US military races to vaccinate recruits as flu shots near expiry amid Texas outbreak
WASHINGTON, DC: The US military is scrambling to vaccinate new recruits before its remaining flu vaccine doses expire on June 30, leaving officials with a narrowing window to restore mandatory immunizations after a two-month policy pause.
The renewed vaccination push follows a worsening flu outbreak at Lackland Air Force Base in San Antonio. With fresh vaccine supplies not expected until late August at the earliest, military officials may soon have to rely on temporary infection-control measures instead.
Military races to administer flu vaccines
As per the Guardian report, military branches, including the Air Force, Army, and Navy, reinstated mandatory flu vaccinations for new recruits earlier this week after Defense Secretary Pete Hegseth ended the requirement at the end of April.
The timing has created an urgent challenge. The flu vaccines currently being administered are set to expire on June 30, while replacement doses are not expected until August or later because manufacturers are producing next season's vaccine, the report said.
"The earliest that we've been able to vaccinate historically has been late August or early September – certainly by the end of September – but I don't think you can count on them being available before maybe the fourth week of August," said Toti Sanchez, the former deputy chief at the Armed Forces Health Surveillance Division of the Defense Health Agency.
"You just can't change that. The manufacturing timeline is basically etched in stone," he added.
Military leaders had reportedly been working for weeks to restore the mandate even before the outbreak at Lackland sickened at least 275 people and hospitalized four.
Recruit Keon McDaniel died earlier this month after suffering a medical emergency, though investigators have not determined whether his death was connected to the flu outbreak.
Experts warn of boot camp outbreaks
When Hegseth lifted the mandate, he said military services could request exceptions that would effectively allow vaccination requirements to continue.
The recent decisions to restore the mandate followed that process.
After the requirement was suspended, flu vaccination rates reportedly dropped to about 40%, roughly matching those of the broader US population.
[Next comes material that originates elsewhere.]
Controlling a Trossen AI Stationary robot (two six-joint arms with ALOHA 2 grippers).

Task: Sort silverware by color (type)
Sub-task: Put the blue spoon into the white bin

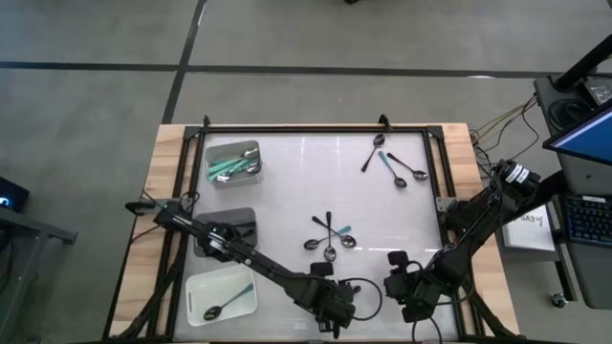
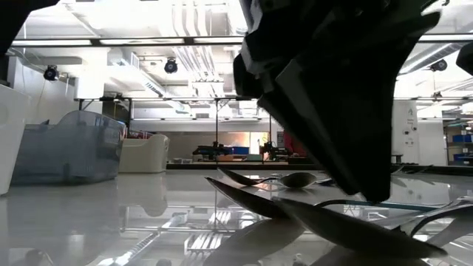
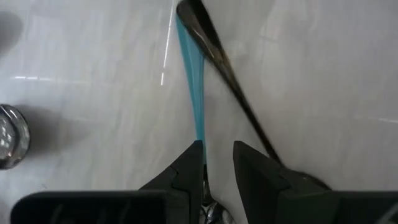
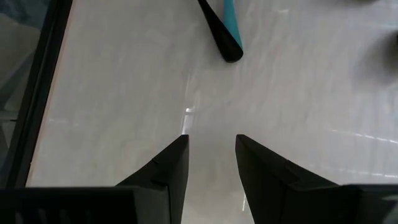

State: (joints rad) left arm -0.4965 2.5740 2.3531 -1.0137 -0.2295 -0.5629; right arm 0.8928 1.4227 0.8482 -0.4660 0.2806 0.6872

But Caitlin Rivers, a senior scholar at the Johns Hopkins Center for Health Security and a former Army civilian epidemiologist, said military boot camps face unique risks.
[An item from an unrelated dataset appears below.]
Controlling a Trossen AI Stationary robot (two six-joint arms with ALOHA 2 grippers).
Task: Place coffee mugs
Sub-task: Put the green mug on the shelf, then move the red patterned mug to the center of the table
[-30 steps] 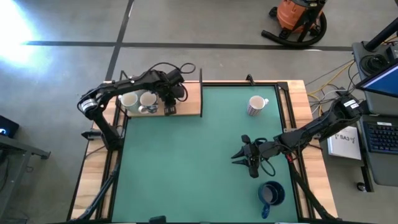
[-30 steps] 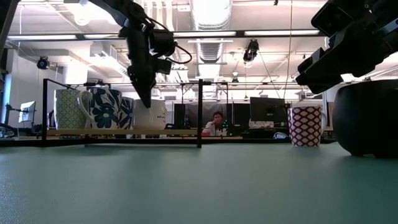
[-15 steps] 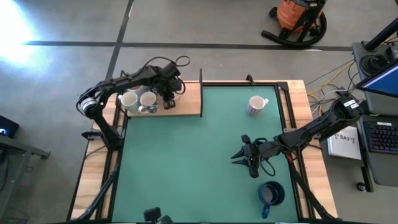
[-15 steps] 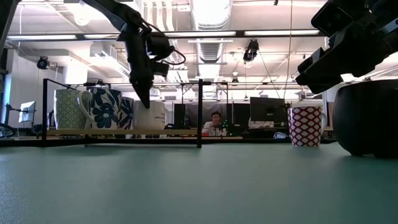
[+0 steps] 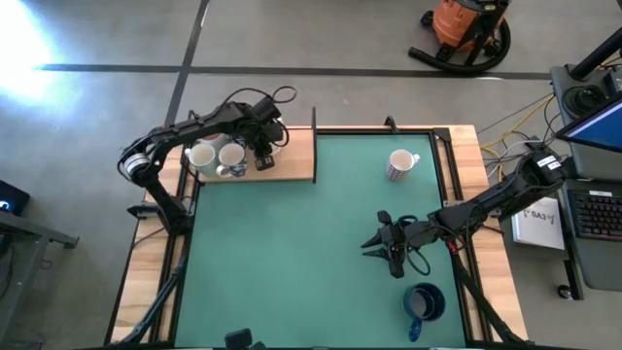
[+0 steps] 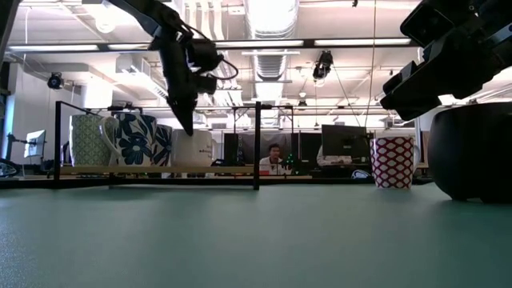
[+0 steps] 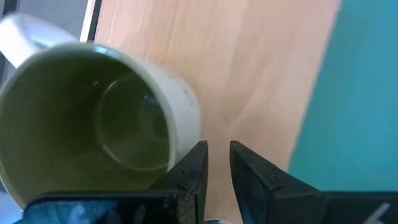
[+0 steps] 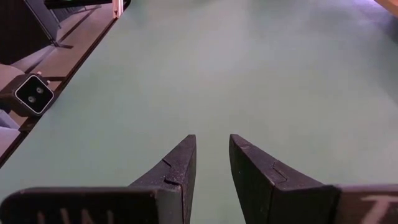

"Basic training is a unique environment," Rivers said, describing it as "famous for being conducive to outbreaks." "The flu vaccine is critical to preventing outbreaks and maintaining readiness," she added.
“Recruits live in crowded conditions, experience intense physical demands and often get limited sleep, creating conditions that allow influenza to spread quickly. Lackland, the Air Force's only basic training site, also receives trainees from across the US and around the world,” the report said.
Military plans post-vaccine outbreak measures
Sanchez said military leaders are probably "exercising maximum expediency in vaccinating individuals that had not been vaccinated previously" before existing doses expire.
Still, roughly 700 new recruits arrive at Lackland every week while flu cases continue to climb.
“Once vaccine supplies expire, officials will likely rely on smaller dining and shower groups, increased handwashing and sanitizer use, while face masks may have a more limited role because recruits cannot wear them during every activity,” the report stated.
Reflecting on the decision to suspend the longstanding requirement, Sanchez said, "Here we are, 81 years later, and we're turning back the clock."
He said future mRNA vaccine technology could eventually shorten production timelines enough to deliver updated influenza vaccines "within one or two months instead of five to six months."